More servos, more degrees of movement, more fun! What will you build?

24 thoughts on “Wrangling RC Servos Becoming A Hassle? Try Serial Bus Servos!

    1. You could definitely build your own smart serial servos with whatever mc, actuator and feedback sensors you demand.

      Or hook up clusters of dumb servos to little sub-processors, kind of like how your spinal cord handles a lot of your lower motor functions.

  1. I didnt see any mention of it, but wouldn’t the practical limitation of these on a bus be the power leads?
    I can imagine that each of these takes a few hundred milliamps, so a chain of 4, 5, 6 of these would be over an amp if moving at the same time? A higher voltage might alleviate some of these concerns, but I would think this would at least warrant a mention.

    On the other hand, a nice serial bus would mean it should be very easy to make an interposer to run several strings off a nice large fused power supply.

    Hmm. Might be time to look at servos again.

    1. I mean it doesn’t take a big gauge to handle a few intermittent amps. Should you have a ludicrously long chain, you could always modify the harness to run thicker wire, or you could even make it run vcc and ground parallel while keeping the data serial.

  2. I was just looking at some BLDC ESCs and seeing the same problems with communication and wiring bloat. And yes, a similar solution has emerged! There are CAN ESCs now, solving the same problem but using twisted-pair CAN instead of single-ended UART, which seems a lot saner in a noisy electrical environment.

      1. CAN sounds a great way to go, albeit relatively expensive. What servos are out there today that support CAN at a reasonable price? Other protocols such as LIN or, for long distances, plain RS485, may be cheaper and good enough. Also wireless protocols such as Bluetooth or Wifi are very cheap these days. Although it may seem crazy overcomplicated, UDP over wifi using ESP8266 modules would be cheap and easy.

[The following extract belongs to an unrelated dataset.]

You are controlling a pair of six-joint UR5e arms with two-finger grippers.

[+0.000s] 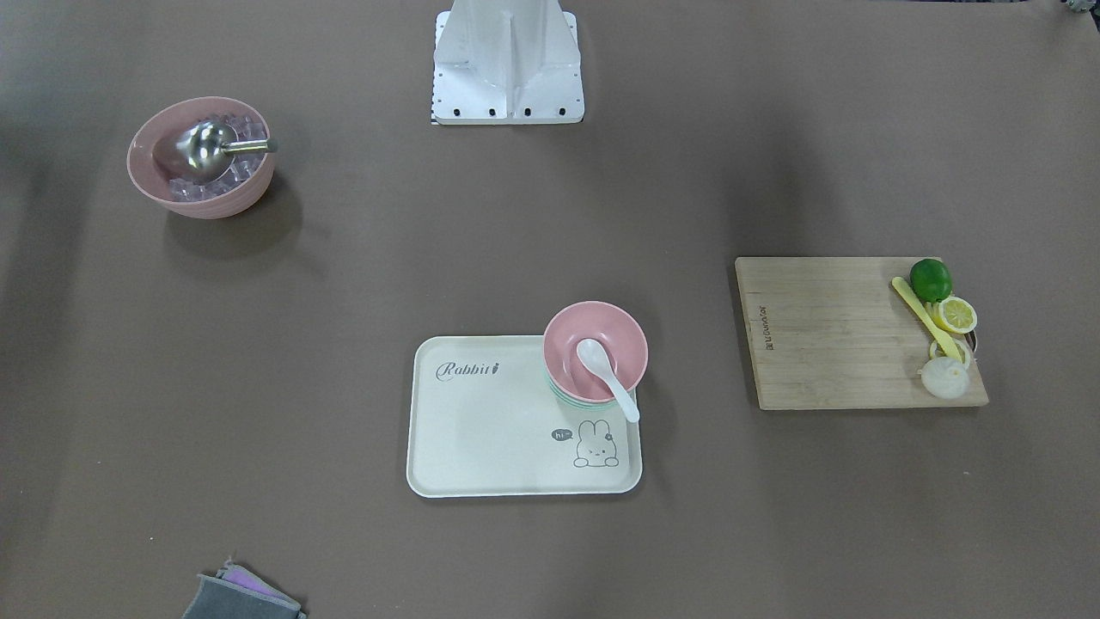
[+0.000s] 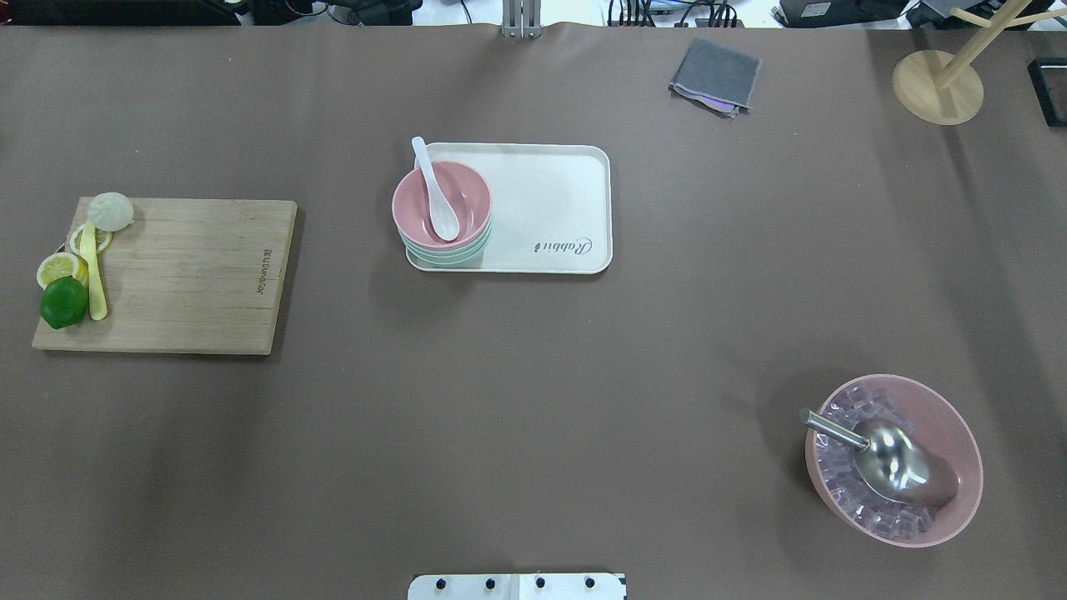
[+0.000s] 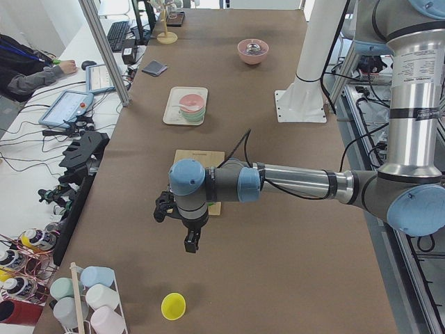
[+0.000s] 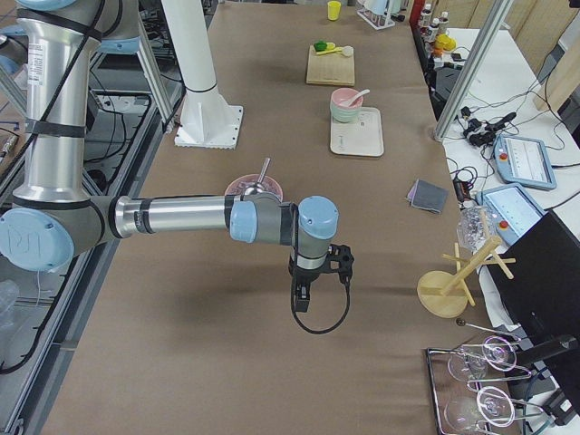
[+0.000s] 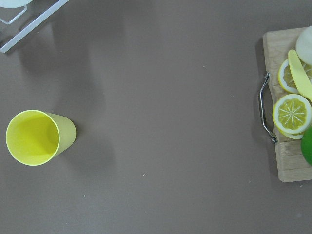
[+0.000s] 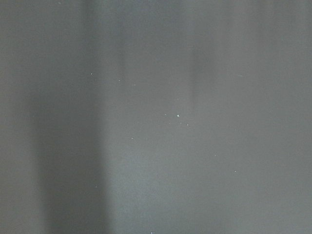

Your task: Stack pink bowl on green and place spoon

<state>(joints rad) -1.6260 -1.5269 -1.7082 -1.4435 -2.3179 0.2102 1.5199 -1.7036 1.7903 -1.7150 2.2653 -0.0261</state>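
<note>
A: Any readable text?
B: At left, the light wooden cutting board (image 2: 192,275) has a burnt-in mark near its tray-side edge. It looks like "Joyoung" but is too small to be sure. At centre, the cream rectangular tray (image 2: 558,200) says "Rabbit". The front view adds a "hi" bubble by a bunny drawing.
A: Task items?
B: At the tray's left end, the small pink bowl (image 2: 471,196) sits nested on the pale green bowl stack (image 2: 446,250). In it lies the white ceramic spoon (image 2: 432,187), handle out over the rim.
A: Room to move?
B: Wide stretches of brown tabletop (image 2: 533,400) separate board, tray and, near right, the large pink bowl of ice cubes (image 2: 959,450) with its metal scoop (image 2: 892,462). A grey folded cloth (image 2: 715,75) lies by the far edge.
A: Tools?
B: Past the board's end, the left tool (image 3: 191,242) hangs over the tabletop near a yellow plastic cup (image 5: 34,137). Beyond the ice bowl hangs the right tool (image 4: 300,302). Both show in side views only, so I can't tell wide or narrow. Operators' desks run along the far side.
</note>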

        1. WiFi? Use a wire where a wire is possible. You need power to the servo anyway. Neither you want to unnecessarily clutter the electromagnetic spectrum nor you want the unpredictable latency and reliability of wireless transmission for this kind of control.
          CAN has the advantage of not only specifying a physical layer but also includes arbitration and protocol. Although the latter possibly is “only” part of higher layers like CANopen. That’s a great advantage. With CPUs as cheap as an STM32F103 offering CAN, it should be not too expensive or difficult. At least it’s cheaper and smaller than an EP8266 and uses less power.

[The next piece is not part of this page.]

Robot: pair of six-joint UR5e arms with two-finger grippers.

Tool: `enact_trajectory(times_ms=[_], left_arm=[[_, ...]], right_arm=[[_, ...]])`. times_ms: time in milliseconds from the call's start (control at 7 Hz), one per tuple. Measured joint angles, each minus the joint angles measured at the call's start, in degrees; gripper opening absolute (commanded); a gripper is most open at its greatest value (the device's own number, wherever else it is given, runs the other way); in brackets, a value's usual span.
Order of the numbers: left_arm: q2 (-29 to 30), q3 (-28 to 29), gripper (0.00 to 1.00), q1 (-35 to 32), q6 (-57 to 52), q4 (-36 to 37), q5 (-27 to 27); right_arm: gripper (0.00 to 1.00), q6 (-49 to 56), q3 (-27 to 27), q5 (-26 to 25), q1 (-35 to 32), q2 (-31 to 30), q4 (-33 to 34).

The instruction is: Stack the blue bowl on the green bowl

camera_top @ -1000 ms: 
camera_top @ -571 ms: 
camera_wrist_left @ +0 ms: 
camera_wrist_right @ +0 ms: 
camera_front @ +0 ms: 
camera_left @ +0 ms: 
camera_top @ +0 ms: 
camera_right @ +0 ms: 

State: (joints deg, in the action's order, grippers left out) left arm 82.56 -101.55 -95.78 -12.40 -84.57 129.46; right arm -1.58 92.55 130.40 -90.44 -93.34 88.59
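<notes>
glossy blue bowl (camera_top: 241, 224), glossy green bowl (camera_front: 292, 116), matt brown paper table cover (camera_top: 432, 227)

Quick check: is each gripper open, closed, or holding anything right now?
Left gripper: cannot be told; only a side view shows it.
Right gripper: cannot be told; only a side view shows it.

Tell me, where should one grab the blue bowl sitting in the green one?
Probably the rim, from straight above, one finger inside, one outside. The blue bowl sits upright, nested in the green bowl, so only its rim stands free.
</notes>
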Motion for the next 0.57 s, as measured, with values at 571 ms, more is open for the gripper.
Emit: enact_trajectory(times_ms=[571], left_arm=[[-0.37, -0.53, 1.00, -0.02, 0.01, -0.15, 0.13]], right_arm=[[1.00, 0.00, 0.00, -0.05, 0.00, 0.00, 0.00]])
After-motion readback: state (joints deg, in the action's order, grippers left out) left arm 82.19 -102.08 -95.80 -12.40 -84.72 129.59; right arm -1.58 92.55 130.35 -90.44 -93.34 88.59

  3. Many regular servos usually work quite well as input devices. Some will even quite happily read each others data line and copy them.
    Then there’s always adding an extra wire to get the resistance of the potentiometer if you’d prefer an analog value rather than timing and counting pulses.

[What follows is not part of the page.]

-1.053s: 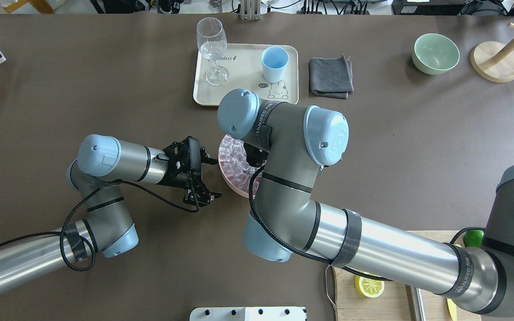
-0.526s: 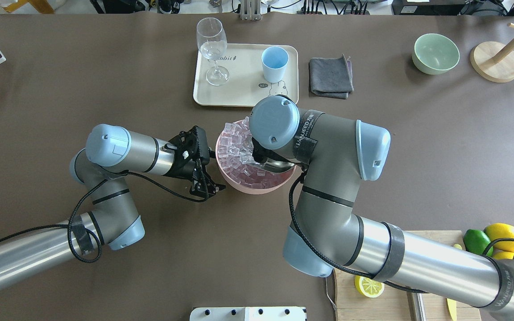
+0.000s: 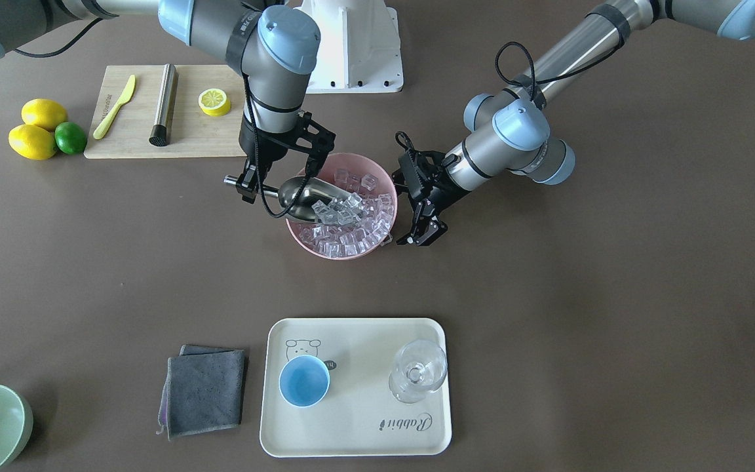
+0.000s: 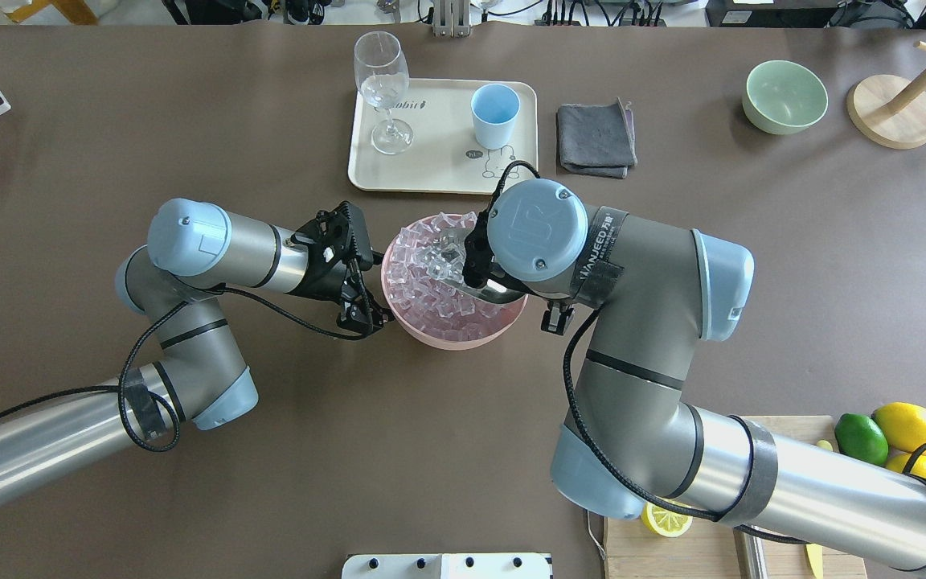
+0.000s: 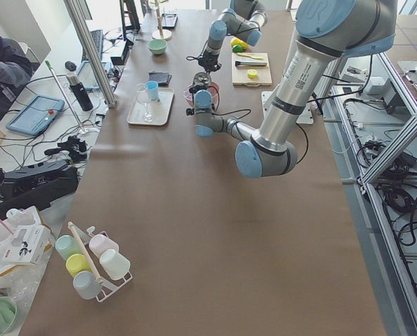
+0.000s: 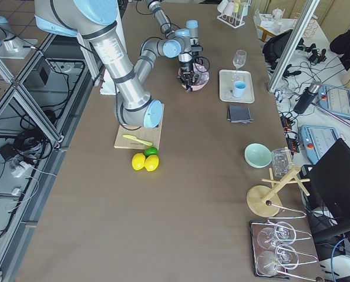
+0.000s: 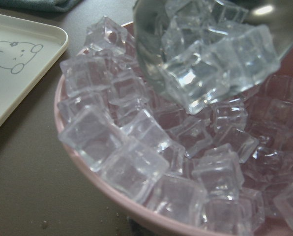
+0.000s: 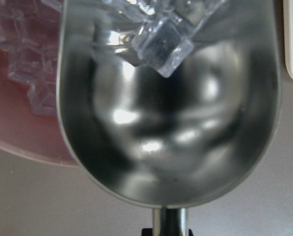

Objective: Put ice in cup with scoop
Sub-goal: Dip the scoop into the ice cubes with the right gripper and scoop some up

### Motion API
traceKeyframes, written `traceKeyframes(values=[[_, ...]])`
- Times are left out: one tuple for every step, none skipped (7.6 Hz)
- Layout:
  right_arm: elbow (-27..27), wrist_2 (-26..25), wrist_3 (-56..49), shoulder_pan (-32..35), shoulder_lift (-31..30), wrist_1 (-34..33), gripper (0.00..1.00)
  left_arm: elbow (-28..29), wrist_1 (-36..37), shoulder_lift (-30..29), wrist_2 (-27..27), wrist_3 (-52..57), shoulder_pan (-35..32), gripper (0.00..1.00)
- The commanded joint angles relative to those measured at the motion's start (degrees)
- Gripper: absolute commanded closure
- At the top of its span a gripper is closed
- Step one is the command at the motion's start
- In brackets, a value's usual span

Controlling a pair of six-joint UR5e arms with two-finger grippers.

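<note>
Brown surface (image 3: 613, 295), pink bowl (image 3: 293, 233) mid, heaped w/ ice (image 3: 361, 223). At the handle, right tool (image 3: 250, 187) pinches scoop (image 3: 300, 191). The scoop mouth is dug into the pile, a few cubes on its front lip. Just beside bowl rim sits left tool (image 3: 425, 235), jaws spread, holding nothing; touching or not, can't tell. On tray (image 3: 364, 439), well apart from bowl, cup (image 3: 303, 381) stands empty. Step in hand, as I read it: loading the scoop. Next move prob. needs mouth tipped up so cubes slide back, then lift clear & carry to cup, pour w/o spilling.
</note>
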Motion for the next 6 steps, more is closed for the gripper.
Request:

    Stepper motors are also great for connecting back to back and having them follow each other. Steppers will put out quite a high voltage even at fairly low rpm. Just twisting with your fingers can get well up into the forty volt range and higher. Enough to give a reasonable shock if you don’t have completely dry hands.

  4. It is quite easy to convert any analog RC servo to serial. I have done it on a couple. You simply remove the servo controller board and bring the two motor leads and three feedback pot leads to a small microcontroller board (say an attiny) and a cheap H bridge driver. Analog in from the pot and 2 gpio controlling the H bridge and a little software does it. Of course it would be great to make it small enough to fit in the servo case but a small external module is usually no issue. I seem to remember that there was a project for an open servo controller board that could fit in the case of a standard RC servo but I am not sure it is stl around,

  5. Is there a device that would convert a standard 5VDC PWM servo to an addressing controller? I’m surprised this isn’t a thing. Would be really neat if it could buck higher input voltages to minimize current delivery needs to each servo.